Lord, I don’t want bitterness to take root in me. That’s not who You’ve called me to be. Help me see these things not as attacks to fear, but as reminders of how much the world still needs You. If they hate truth, it’s because they don’t yet know the Truth that sets us free.

Still, I need Your strength. Because being misrepresented and mocked isn’t easy. And watching the culture drift further away from You is heartbreaking. I want to respond with grace, not resentment—with discernment, not cynicism. Let my heart break for what breaks Yours—but let it also burn with the light of Your love.

“Blessed are those who are persecuted because of righteousness, for theirs is the kingdom of heaven.” — Matthew 5:10

So tonight, I give You my frustration. I hand over the weariness. I ask You to fill me again with compassion—not just for those who mock, but for those who are blindly following the world’s version of truth. I pray for the writers, the producers, the actors involved in projects like this. May their hearts be stirred, may their eyes be opened, and may they come to know the One they so carelessly misrepresent.

And Lord—please help me to keep walking in love, even when it’s mocked. Help me to keep speaking truth, even when it’s twisted. Help me to shine light, even when darkness tries to drown it out. Because You are still on the throne, and no film, no media, no cultural trend can ever change that.
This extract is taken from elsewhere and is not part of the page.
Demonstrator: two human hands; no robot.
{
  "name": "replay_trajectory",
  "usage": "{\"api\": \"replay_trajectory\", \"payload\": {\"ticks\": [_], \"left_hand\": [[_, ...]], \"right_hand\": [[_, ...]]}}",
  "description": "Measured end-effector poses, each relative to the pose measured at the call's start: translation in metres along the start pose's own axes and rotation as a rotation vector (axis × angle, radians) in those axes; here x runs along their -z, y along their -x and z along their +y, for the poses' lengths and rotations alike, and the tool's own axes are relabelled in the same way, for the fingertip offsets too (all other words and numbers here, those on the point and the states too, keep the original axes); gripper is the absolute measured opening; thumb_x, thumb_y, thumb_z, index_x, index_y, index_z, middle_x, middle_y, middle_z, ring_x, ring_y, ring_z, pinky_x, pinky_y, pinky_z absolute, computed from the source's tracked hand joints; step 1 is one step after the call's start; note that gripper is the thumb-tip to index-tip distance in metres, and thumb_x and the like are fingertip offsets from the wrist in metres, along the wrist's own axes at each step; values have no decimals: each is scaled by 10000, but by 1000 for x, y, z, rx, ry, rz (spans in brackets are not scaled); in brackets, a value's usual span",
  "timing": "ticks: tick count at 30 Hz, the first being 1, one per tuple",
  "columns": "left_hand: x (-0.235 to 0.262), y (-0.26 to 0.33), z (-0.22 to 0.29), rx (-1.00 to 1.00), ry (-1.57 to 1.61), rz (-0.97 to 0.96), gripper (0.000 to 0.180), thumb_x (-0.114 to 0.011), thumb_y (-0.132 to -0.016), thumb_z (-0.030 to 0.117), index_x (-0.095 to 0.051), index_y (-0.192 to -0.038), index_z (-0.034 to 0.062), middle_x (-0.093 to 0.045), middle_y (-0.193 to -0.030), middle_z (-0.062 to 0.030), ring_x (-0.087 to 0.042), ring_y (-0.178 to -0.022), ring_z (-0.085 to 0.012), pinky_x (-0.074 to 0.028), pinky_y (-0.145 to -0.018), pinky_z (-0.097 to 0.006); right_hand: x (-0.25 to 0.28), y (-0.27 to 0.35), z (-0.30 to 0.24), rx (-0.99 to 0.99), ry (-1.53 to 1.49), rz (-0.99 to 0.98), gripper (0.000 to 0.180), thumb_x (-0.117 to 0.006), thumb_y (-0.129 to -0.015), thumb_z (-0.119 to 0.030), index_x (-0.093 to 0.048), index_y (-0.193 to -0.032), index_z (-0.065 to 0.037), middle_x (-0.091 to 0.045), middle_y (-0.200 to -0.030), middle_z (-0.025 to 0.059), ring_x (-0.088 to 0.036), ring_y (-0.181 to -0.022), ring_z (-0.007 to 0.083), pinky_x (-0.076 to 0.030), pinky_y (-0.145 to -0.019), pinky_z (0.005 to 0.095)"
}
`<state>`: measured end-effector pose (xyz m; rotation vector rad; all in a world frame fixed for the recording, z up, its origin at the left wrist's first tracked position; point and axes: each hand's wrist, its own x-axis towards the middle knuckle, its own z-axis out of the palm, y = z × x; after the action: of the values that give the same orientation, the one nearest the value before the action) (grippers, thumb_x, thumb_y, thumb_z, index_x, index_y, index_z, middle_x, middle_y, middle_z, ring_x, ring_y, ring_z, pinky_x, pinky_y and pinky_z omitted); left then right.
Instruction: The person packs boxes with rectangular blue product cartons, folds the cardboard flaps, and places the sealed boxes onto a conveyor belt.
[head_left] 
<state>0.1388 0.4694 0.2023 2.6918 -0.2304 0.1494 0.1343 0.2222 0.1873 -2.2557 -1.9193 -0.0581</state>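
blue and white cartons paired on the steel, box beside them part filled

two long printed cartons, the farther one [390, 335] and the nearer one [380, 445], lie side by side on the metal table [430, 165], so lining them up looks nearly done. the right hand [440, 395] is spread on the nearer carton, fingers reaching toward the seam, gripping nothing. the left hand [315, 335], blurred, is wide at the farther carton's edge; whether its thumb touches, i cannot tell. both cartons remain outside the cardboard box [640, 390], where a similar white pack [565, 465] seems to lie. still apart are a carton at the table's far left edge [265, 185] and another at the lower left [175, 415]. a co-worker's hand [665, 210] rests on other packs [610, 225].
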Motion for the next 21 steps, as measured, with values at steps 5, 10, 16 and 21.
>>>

In Your mercy and power I trust,
Amen.

A Prayer for Faithful Storytelling in Hollywood

Heavenly Father,

You are the Creator of all things, the Author of truth, beauty, and redemption. We thank You for the power of storytelling, for the gift of film and media, and for the many creative voices You have placed in the world.

Lord, we come to You with concern for the direction of much of today’s entertainment. We grieve the ways in which Your name is misused, Your people are misrepresented, and Your truth is ignored or distorted. We ask that You stir the hearts of writers, directors, producers, and artists to seek what is noble, pure, and true.

We pray that Hollywood would be a place not only of creativity but of conscience. Raise up believers in the industry—strong, humble, and wise—to shine Your light in dark places. Give them courage to speak truth with love, and to create films that inspire hope, honor faith, and glorify You.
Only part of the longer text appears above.